Constructed response is also taught in the literature strand, and your class can apply the same strategies to nonfiction. First, students locate evidence from the text. Second, they write a topic sentence that answers the question. Third, they support the answer with evidence from the text. In addition, kids must refer to the text, or cite.

No extra materials are needed. You can ask your class to practice this skill with questions in your social studies or science book.

At each grade level, begin teaching informational text questions orally. Once they’ve mastered it, move to supported responses. Finally, ask them to respond in written form. (As you learned in your education courses, a complete learning cycle – direct instruction, modeling, guided practice, and independent practice – promotes mastery.)

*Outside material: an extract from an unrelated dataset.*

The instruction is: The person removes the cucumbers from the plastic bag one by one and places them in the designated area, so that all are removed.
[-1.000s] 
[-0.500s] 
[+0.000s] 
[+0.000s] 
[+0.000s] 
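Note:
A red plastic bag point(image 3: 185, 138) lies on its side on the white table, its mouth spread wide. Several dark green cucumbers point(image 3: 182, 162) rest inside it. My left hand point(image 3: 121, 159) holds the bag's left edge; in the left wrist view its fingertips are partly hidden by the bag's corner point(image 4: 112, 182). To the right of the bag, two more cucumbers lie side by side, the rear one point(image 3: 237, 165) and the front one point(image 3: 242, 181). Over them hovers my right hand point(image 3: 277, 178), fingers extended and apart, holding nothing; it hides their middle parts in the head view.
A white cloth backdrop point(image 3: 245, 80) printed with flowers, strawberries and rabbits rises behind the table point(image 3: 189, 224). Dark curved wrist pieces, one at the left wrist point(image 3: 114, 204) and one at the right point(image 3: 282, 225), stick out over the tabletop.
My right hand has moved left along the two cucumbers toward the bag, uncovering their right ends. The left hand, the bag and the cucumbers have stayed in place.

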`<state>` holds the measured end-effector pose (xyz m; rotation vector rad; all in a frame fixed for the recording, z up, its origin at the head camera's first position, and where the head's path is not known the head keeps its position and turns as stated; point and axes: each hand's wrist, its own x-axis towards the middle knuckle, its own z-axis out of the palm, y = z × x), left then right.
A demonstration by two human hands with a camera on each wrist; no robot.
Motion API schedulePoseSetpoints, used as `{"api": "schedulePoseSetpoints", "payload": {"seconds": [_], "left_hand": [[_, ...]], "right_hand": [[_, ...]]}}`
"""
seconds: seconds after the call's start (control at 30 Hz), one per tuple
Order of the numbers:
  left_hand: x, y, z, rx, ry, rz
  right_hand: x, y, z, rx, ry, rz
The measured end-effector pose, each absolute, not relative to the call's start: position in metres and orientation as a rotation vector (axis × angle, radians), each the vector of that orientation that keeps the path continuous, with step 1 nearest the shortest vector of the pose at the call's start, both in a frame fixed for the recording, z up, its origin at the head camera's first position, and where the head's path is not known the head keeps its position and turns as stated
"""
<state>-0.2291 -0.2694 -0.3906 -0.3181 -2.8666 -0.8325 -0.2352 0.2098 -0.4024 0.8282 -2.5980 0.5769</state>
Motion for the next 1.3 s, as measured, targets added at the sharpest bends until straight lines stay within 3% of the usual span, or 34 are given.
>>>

For this standard, paraphrasing is essential. Before kids learn to quote in fifth grade, responses must be written in their own words.

Third Grade

When teaching informational text to third graders, encourage them to “ask and answer questions to demonstrate understanding of a text.” Additionally, they must refer to the text in their answer.

Asking Questions

As you read aloud about science or social studies topics, ask questions like:

  • who or what
  • when
  • where
  • how
  • why

Also delve into:

  • why it matters (or why we learn about it)
  • what caused it and what it caused

Make and display a classroom list of questions to ask oneself while reading informational text. Then, as time goes on, encourage kids to phrase and answer their own questions.

Referring to the Text

You can also teach kids to refer to the text orally. As they answer oral questions, train them to use phrases like:

  • The author states,…
  • In “[title of text],”…

Then, as they begin to answer in written form, ask them to continue this practice.

Fourth Grade

In fourth grade, students must “refer to details and examples in a text,” which requires citing. At this level, kids must also draw inferences.

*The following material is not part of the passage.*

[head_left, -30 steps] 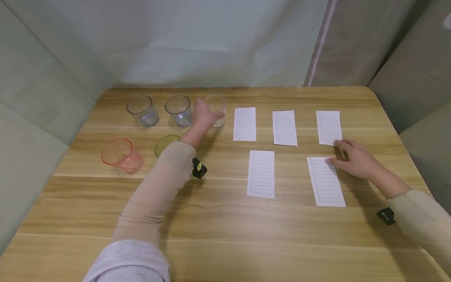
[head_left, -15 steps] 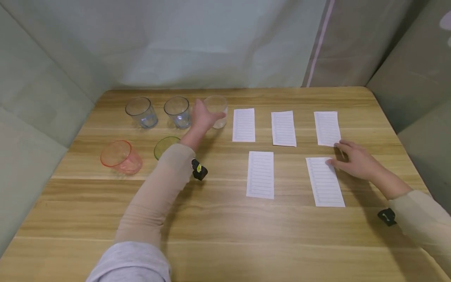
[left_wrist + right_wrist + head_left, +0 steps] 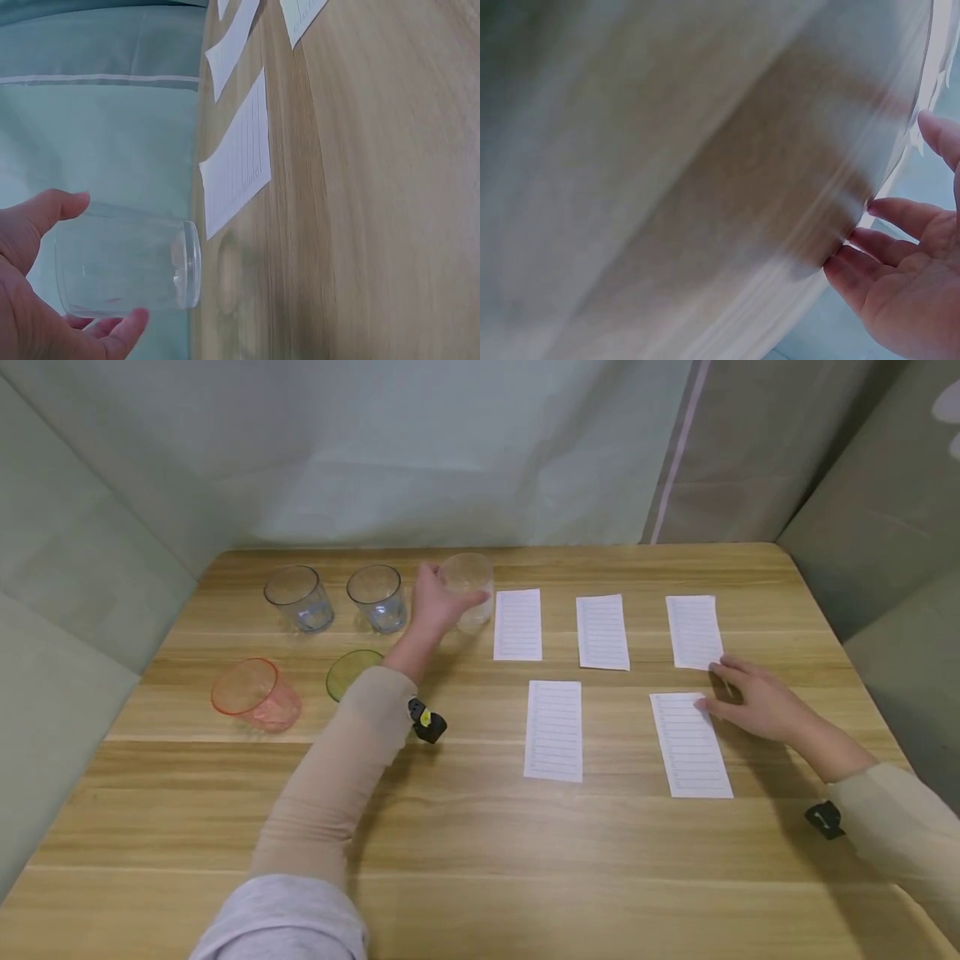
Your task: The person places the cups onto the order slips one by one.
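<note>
At the back of the table, my left hand (image 3: 437,603) grips a clear drinking glass (image 3: 474,578) around its side, thumb on the right. In the left wrist view the glass (image 3: 124,259) is held upright, its base slightly above the wood. My right hand (image 3: 765,697) rests with its fingertips on the table. Its thumb touches the top corner of the front-right lined paper slip (image 3: 690,747), and its index fingertip is at the lower corner of the back-right slip (image 3: 693,631). The right wrist view shows those fingertips (image 3: 859,255) meeting the tabletop.
Two bluish glasses (image 3: 300,602) (image 3: 377,600) stand at the back left. In front are a red-orange glass (image 3: 258,697) and a green glass (image 3: 352,675), partly hidden by my left sleeve. More lined slips (image 3: 517,625) (image 3: 603,632) (image 3: 553,731) lie on the wooden table (image 3: 480,860).
My left hand has raised the clear glass a little off the table and shifted it slightly right. The right hand stays in place.
</note>
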The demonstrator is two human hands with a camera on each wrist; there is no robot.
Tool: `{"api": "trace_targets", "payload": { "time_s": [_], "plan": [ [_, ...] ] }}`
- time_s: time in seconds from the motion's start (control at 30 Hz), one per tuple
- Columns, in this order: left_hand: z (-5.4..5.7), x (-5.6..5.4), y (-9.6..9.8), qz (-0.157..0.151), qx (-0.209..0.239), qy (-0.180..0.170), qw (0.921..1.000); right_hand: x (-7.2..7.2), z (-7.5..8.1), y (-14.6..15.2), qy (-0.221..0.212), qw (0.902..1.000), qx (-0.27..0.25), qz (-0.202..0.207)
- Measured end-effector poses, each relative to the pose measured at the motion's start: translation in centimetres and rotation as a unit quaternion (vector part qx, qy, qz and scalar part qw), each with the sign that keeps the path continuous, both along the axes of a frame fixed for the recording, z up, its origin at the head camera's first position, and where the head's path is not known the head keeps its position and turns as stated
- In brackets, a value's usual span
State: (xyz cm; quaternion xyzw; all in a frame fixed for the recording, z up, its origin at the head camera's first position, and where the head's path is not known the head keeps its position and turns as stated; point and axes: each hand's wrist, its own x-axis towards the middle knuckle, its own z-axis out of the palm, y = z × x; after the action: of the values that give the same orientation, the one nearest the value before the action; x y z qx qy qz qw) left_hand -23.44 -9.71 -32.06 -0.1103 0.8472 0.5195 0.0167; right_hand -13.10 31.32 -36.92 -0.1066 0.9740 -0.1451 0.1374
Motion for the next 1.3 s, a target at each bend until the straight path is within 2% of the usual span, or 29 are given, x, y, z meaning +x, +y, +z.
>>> {"api": "trace_targets", "payload": {
  "time_s": [0.3,0.43,0.77,1.17,1.3],
  "plan": [
    [-0.4,-0.1,1.1,-0.015,0.008,0.004,0.9998,0.2,0.1,0.2,-0.012,0.9999,0.009,0.003],
    [-0.3,0.1,1.9,-0.034,0.012,0.003,0.9994,0.6,0.1,0.3,-0.019,0.9998,0.007,0.002],
    [-0.1,0.4,3.9,-0.071,-0.003,0.040,0.9967,1.3,0.1,0.3,-0.018,0.9998,-0.003,-0.010],
    [-0.2,0.8,5.8,-0.094,0.028,0.064,0.9931,1.4,-0.1,0.0,-0.001,0.9999,-0.011,-0.004],
    [-0.2,0.9,6.4,-0.112,0.036,0.089,0.9890,1.4,-0.1,-0.3,-0.005,0.9999,-0.013,-0.007]
  ]
}}
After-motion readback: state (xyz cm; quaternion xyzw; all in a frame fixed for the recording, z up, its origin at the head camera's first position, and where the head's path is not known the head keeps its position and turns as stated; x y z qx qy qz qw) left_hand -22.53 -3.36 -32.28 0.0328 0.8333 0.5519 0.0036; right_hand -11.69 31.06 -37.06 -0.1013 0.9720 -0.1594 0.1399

Analyzing Questions Orally

First, teach kids to analyze questions in your social studies and/or science book. After you read a section, examine each question like this:

  • Does the question ask for a single detail, or is it open-ended and require a longer response?
  • How will you rephrase the question to answer it in a topic sentence?
  • Does the question require an explanation or an inference?
  • Where can you find details or evidence in the text?
  • How would you cite its location? (“In the third paragraph,…”)
  • How will you paraphrase each piece of evidence?
Modeling the Process

Second, model the process. After selecting an open-ended question, show them the step-by-step method of answering it:

  • Locate evidence in the text.
  • Use question parts to answer the question in a topic sentence.
  • Paraphrase evidence to support the answer.
  • Cite the text. (Since they’re beginners, ask them to cite in the second sentence of the response. This way, they’ll avoid the common mistake of citing in the topic sentence.)

Instead of one and done, show them over and over again. After all, you have an entire year to teach this skill.

Answering Questions Collaboratively

Third, ask your students to answer open-ended questions in pairs or small groups. The ability to socialize makes answering questions more fun, and kids learn from one another.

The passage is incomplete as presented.